3-10.1.2 Susceptibility to Narcosis. Inert gases vary in their narcotic potency. The effects from nitrogen may first become noticeable at depths exceeding 100 fsw, but become more pronounced at depths greater than 150 fsw. There is a wide range of individual susceptibility and some divers, particularly those experienced in deep operations with air, can often work as deep as 200 fsw without serious difficulty.
Experienced and stable divers may be reasonably productive and safe at depths where others fail. They are familiar with the extent to which nitrogen narcosis
impairs performance. They know that a strong conscious effort to continue the dive requires unusual care, time, and effort to make even the simplest observations and decisions.
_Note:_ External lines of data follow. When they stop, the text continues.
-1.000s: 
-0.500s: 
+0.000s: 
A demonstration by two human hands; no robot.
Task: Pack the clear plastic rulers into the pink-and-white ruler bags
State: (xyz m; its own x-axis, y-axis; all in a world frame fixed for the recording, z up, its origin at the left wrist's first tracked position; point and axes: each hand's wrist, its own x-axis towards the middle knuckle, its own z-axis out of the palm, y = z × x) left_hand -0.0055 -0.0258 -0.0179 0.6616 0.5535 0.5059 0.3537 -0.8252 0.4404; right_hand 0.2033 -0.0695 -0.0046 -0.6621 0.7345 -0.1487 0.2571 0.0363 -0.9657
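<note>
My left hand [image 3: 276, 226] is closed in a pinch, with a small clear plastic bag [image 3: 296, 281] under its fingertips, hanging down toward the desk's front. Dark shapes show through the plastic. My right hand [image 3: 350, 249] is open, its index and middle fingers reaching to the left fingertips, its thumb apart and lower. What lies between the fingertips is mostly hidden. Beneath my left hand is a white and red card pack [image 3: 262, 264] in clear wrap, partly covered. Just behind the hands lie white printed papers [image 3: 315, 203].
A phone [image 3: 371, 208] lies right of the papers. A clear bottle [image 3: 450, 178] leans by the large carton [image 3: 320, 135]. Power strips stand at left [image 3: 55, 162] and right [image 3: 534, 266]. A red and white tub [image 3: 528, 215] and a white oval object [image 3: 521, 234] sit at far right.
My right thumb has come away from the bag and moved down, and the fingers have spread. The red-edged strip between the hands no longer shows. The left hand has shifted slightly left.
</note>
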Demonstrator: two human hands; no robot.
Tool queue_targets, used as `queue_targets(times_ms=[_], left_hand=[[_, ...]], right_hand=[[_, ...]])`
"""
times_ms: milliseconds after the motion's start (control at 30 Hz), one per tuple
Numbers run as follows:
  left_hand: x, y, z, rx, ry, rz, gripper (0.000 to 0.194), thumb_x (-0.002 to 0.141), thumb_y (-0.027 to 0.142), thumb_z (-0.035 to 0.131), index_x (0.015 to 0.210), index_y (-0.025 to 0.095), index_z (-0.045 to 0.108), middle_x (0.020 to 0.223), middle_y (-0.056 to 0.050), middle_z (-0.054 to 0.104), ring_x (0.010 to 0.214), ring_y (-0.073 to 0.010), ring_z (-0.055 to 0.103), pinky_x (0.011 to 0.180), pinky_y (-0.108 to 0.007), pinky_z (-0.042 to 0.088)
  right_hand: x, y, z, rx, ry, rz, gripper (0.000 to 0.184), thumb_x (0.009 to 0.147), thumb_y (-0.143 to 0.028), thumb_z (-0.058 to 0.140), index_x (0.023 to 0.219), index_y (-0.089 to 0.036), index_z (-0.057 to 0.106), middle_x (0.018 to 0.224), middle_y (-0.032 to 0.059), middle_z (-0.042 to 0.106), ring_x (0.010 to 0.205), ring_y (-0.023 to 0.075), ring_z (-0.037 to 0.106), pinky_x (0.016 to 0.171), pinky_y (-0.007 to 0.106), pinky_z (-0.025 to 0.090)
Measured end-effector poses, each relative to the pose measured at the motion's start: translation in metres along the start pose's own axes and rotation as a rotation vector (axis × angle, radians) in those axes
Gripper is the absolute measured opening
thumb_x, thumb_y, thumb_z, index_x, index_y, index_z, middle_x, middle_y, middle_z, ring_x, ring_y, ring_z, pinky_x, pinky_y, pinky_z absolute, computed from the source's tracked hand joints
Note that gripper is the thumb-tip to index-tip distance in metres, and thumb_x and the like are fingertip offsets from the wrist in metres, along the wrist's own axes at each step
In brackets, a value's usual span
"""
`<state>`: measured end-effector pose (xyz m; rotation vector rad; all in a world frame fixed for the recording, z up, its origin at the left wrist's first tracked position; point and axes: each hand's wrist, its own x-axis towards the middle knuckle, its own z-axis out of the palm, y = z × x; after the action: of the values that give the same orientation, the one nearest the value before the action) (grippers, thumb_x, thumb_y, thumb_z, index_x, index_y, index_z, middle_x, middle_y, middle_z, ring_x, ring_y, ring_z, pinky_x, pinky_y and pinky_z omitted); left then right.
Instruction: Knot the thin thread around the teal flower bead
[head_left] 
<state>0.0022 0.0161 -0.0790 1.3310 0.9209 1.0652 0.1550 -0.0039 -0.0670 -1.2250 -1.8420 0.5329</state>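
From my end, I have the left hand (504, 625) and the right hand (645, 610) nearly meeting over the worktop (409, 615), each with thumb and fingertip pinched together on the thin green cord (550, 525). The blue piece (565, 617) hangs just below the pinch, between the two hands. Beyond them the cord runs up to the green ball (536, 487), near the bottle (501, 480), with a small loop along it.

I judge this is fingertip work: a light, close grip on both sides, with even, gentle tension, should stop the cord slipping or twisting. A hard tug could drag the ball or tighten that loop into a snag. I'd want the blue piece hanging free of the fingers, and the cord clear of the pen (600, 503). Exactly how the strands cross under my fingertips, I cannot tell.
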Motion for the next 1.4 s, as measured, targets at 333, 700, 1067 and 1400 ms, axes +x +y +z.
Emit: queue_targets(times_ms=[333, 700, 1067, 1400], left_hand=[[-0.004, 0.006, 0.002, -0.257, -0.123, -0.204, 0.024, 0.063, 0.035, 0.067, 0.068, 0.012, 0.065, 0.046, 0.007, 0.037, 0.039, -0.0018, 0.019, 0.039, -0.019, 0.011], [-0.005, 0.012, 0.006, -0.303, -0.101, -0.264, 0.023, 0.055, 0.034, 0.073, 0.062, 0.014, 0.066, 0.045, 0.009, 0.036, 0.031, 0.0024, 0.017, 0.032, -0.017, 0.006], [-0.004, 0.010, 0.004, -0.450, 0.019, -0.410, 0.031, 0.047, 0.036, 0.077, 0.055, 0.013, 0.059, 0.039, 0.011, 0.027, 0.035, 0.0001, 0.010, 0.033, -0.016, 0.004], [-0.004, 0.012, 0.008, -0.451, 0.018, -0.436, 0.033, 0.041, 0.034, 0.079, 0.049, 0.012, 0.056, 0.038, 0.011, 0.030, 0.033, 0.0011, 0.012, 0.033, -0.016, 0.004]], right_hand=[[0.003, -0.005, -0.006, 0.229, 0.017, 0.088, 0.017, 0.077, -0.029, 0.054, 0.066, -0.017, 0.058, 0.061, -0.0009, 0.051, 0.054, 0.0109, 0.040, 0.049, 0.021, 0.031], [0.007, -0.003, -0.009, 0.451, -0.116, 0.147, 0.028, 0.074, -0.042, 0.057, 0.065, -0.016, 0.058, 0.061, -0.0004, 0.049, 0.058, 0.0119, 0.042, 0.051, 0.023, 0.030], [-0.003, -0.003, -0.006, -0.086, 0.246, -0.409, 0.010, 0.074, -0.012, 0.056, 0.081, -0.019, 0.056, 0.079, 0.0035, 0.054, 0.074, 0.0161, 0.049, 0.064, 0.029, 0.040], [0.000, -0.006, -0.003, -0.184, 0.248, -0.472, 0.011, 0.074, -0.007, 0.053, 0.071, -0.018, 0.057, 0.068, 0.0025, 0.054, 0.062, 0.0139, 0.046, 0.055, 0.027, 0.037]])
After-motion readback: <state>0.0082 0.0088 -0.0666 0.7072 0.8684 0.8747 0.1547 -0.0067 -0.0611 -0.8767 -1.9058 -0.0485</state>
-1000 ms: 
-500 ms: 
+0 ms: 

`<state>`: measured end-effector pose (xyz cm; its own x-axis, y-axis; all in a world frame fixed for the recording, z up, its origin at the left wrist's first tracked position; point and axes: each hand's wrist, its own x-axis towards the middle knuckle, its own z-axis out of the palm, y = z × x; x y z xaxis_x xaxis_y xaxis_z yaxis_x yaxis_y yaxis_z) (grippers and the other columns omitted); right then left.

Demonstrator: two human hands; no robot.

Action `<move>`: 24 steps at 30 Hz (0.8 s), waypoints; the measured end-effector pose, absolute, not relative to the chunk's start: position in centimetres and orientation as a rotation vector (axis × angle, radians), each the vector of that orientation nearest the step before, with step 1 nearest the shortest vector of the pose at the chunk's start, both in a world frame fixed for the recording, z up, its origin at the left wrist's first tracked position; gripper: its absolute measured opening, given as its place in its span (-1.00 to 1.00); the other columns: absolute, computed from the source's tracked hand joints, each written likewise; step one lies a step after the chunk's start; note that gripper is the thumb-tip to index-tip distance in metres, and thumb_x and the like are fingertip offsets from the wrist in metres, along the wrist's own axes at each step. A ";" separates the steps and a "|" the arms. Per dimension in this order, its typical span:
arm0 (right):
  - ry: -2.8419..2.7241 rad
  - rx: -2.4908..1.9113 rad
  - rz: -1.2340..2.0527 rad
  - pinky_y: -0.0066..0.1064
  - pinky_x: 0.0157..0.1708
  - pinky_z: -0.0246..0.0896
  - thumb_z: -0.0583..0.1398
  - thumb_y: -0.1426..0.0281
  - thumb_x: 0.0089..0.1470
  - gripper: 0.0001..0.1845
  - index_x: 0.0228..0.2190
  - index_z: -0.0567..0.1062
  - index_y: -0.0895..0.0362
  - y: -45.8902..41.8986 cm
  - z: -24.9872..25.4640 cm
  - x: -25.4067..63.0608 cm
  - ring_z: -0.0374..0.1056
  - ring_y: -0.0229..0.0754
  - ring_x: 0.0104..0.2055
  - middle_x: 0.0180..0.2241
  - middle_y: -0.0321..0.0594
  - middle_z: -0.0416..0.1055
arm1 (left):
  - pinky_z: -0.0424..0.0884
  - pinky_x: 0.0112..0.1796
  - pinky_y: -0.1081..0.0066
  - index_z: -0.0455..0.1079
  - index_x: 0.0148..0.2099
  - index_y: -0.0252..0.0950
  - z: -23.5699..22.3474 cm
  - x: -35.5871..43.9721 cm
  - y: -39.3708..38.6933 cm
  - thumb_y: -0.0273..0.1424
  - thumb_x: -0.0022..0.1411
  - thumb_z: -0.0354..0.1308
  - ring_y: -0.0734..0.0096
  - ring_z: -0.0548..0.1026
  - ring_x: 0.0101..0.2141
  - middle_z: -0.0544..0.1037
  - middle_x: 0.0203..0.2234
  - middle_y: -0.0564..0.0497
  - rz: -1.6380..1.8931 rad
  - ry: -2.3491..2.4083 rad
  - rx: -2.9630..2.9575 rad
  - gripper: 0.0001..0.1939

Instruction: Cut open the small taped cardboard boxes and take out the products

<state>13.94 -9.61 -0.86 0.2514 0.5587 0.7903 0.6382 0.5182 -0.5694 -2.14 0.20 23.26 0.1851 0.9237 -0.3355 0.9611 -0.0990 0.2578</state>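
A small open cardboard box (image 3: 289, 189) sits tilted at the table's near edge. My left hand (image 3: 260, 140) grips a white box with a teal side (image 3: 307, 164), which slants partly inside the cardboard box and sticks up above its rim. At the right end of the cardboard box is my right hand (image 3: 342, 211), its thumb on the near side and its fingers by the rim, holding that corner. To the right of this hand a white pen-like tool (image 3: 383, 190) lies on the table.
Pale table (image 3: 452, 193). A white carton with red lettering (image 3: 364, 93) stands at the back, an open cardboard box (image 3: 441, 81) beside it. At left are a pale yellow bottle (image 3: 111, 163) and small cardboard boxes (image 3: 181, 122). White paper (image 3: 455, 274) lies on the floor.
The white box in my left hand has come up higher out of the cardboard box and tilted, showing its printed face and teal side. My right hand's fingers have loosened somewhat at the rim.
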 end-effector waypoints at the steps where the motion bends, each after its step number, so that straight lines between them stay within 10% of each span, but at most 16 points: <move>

Any relaxation of conscious effort can lead to failure or a fatal blunder.
Experience, frequent exposure to deep diving, and training may enable divers to perform air dives as deep as 180-200 fsw, but novices and susceptible individuals should remain at shallower depths. The performance or efficiency of divers breathing compressed air is impaired at depths greater than 180 fsw. At 300 fsw or deeper, the signs and symptoms are severe and the diver may hallucinate, exhibit bizarre behavior, or lose consciousness. Furthermore, the associated increase in oxygen partial pressure at such depths may produce oxygen convulsions. (Helium is widely used in mixed-gas diving as a substitute for nitrogen to prevent narcosis. Helium has not demonstrated narcotic effects at any depth tested by the U.S. Navy.) Figure 3-16 shows the narcotic effects of compressed air diving.
3-10.2 Oxygen Toxicity. Partial pressure of oxygen in excess of that encountered at normal atmospheric conditions may be toxic to the body. Oxygen toxicity is dependent upon both partial pressure and exposure time. The two types of oxygen toxicity experienced by divers are pulmonary oxygen toxicity and central nervous system (CNS) oxygen toxicity.